**Instructions for the task**
Would you restate all the entries exactly, leaving nothing out?

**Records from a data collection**
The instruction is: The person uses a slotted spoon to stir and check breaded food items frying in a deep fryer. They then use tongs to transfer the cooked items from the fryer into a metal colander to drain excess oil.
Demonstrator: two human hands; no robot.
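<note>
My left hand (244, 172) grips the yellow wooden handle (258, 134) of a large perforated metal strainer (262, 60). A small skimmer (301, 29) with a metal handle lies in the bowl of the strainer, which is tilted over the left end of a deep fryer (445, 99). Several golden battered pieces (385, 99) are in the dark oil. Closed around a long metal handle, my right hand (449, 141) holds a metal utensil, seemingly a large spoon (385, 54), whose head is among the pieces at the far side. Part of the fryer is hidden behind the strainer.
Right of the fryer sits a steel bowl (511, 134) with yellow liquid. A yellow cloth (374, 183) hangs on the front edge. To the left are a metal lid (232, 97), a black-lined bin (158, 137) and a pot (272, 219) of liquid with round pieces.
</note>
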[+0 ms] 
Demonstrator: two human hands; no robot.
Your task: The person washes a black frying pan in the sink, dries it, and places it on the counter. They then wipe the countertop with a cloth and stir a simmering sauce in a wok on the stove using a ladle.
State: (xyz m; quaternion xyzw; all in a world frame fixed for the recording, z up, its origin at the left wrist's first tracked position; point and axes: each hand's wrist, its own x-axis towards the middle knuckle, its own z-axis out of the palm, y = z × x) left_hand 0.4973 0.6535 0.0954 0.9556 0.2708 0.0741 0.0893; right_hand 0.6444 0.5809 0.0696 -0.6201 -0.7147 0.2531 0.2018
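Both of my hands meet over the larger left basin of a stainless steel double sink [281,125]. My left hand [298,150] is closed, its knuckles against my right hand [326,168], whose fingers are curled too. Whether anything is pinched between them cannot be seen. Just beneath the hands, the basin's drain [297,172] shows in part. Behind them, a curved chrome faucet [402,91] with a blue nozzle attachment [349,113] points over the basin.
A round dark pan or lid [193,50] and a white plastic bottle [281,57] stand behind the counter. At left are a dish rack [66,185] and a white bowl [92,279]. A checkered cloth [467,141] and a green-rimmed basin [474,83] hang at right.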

**Output**
The instruction is: The person uses a slotted spoon to stir and check breaded food items frying in a deep fryer. They then use tongs to transfer the cooked items from the fryer into a metal colander to drain excess oil.
Demonstrator: two human hands; no robot.
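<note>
My left hand (244, 172) grips the yellow wooden handle (258, 134) of a large perforated metal strainer (262, 60). A small skimmer (301, 29) with a metal handle lies in the bowl of the strainer, which is tilted over the left end of a deep fryer (445, 99). Several golden battered pieces (385, 99) are in the dark oil. Closed around a long metal handle, my right hand (449, 141) holds a metal utensil, seemingly a large spoon (385, 54), whose head is among the pieces at the far side. Part of the fryer is hidden behind the strainer.
Right of the fryer sits a steel bowl (511, 134) with yellow liquid. A yellow cloth (374, 183) hangs on the front edge. To the left are a metal lid (232, 97), a black-lined bin (158, 137) and a pot (272, 219) of liquid with round pieces.
</note>
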[+0 ms] 
Demonstrator: two human hands; no robot.
Your task: The person washes a black frying pan in the sink, dries it, and places it on the counter. They then wipe the countertop with a cloth and stir a simmering sauce in a wok on the stove using a ladle.
State: (xyz m; quaternion xyzw; all in a world frame fixed for the recording, z up, its origin at the left wrist's first tracked position; point and axes: each hand's wrist, its own x-axis towards the middle knuckle, its own z-axis out of the palm, y = z × x) left_hand 0.4973 0.6535 0.0954 0.9556 0.2708 0.0741 0.0893; right_hand 0.6444 0.5809 0.0696 -0.6201 -0.7147 0.2531 0.2018
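Both of my hands meet over the larger left basin of a stainless steel double sink [281,125]. My left hand [298,150] is closed, its knuckles against my right hand [326,168], whose fingers are curled too. Whether anything is pinched between them cannot be seen. Just beneath the hands, the basin's drain [297,172] shows in part. Behind them, a curved chrome faucet [402,91] with a blue nozzle attachment [349,113] points over the basin.
A round dark pan or lid [193,50] and a white plastic bottle [281,57] stand behind the counter. At left are a dish rack [66,185] and a white bowl [92,279]. A checkered cloth [467,141] and a green-rimmed basin [474,83] hang at right.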

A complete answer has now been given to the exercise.